Try not to feed the pelicans at fish cleaning stations.

One pelican showed up with a torn pouch because fish bones had ripped up the tissue.

Sweets said, “They really only eat bait fish up to about ten inches in size. Anything larger than that would be a lot for them to deal with, but they are very hungry and they will grab a bone-in fish carcass with the bones exposed and that can really end up tearing them up.”

There is a rule that prohibits feeding pelicans at marinas and fish feeding stations.

Sweets said, “I just like to get the word out there every year at this time when the young pelicans are arriving. Just please don’t dispose of your fish waste to the pelicans.”

The great white heron is around as well and the center has rescued a few of those recently.

Sweets said, “Those birds are very high strung. They’re very aware of their surroundings, so it’s hard to get them. That’s why we do have a little gas-powered net gun that really comes in handy.”

Recently a white heron had a fishing hook and a lure stuck into his chest. He was trailing lines. Eventually officials were able to rescue him.

Sweets said, “He’s fine. We got all the fishing gear off of him and he’s been release already.”

Another white heron in Sugarloaf had a hook in his wing and a metal fishing leader that he was dragging behind himself. It took about a week to get him because he could still fly and he wasn’t showing up in any place that made him easy to catch.
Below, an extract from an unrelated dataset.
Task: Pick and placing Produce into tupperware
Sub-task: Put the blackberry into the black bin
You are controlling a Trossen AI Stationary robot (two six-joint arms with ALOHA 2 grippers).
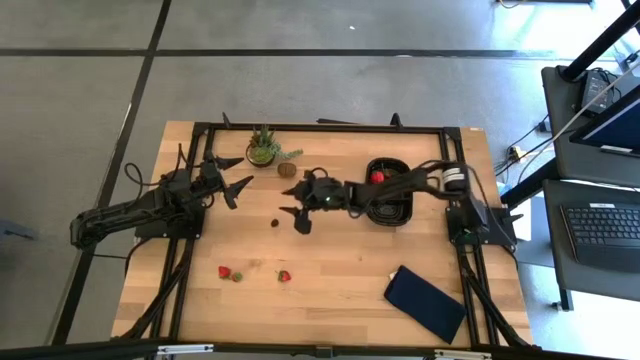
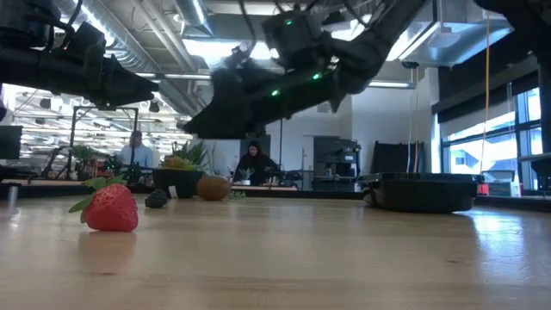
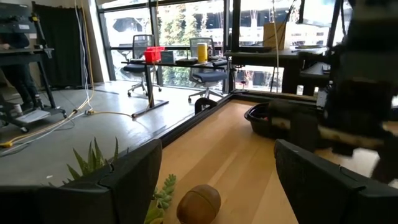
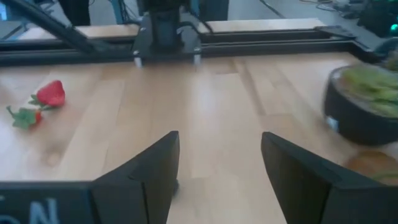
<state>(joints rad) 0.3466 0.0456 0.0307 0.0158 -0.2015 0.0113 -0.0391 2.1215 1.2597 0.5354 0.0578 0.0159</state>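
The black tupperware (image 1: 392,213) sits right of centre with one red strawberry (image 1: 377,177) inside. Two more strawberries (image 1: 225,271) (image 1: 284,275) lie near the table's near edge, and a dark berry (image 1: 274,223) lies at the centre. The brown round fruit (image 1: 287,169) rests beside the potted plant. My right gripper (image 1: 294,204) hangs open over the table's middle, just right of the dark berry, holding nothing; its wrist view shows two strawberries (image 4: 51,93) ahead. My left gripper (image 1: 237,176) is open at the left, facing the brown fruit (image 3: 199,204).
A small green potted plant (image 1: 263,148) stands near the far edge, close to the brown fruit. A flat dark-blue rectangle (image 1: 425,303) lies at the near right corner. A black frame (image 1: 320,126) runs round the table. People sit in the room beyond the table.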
He ended up getting tangled up on a deck in someone’s backyard.

Sweets said, “We were able to get that bird rescued. It’s been quite busy.”

The northern harrier usually migrate through and don’t land in Key West, but one was found down recently.

Sweets said, “He was weak and dehydrated from the journey because some of these birds are coming all the way probably up west of the Mississippi river and then up into Canada, they’re starting their journey, so by the time they get here, they’re facing their most difficult task which is crossing the 90 nautical miles to Cuba from Key West. A lot of them are tired or worn down, they will stop here and try to refuel.”

A northern harrier is currently being treated at the Key West Wildlife Center for just that reason.

More than 1,400 birds are rehabilitated annually at the center. In this year alone, 2,039 chickens have been rehabilitated.

Sweets said, “It really has to do with where we’re located because we are at the end of the migratory pathway at least on the eastern seaboard.”

Fundraising is critical for the Key West Wildlife Center.

Sweets said, “There’s a lot going on right now. If people want to get involved in these kind of things and are generous enough to want to donate or become part of those programs, they can certainly check our website or give us a call. We appreciate everyone and all the organizations that donate to help us with our different fundraisers. We really appreciate the community support.”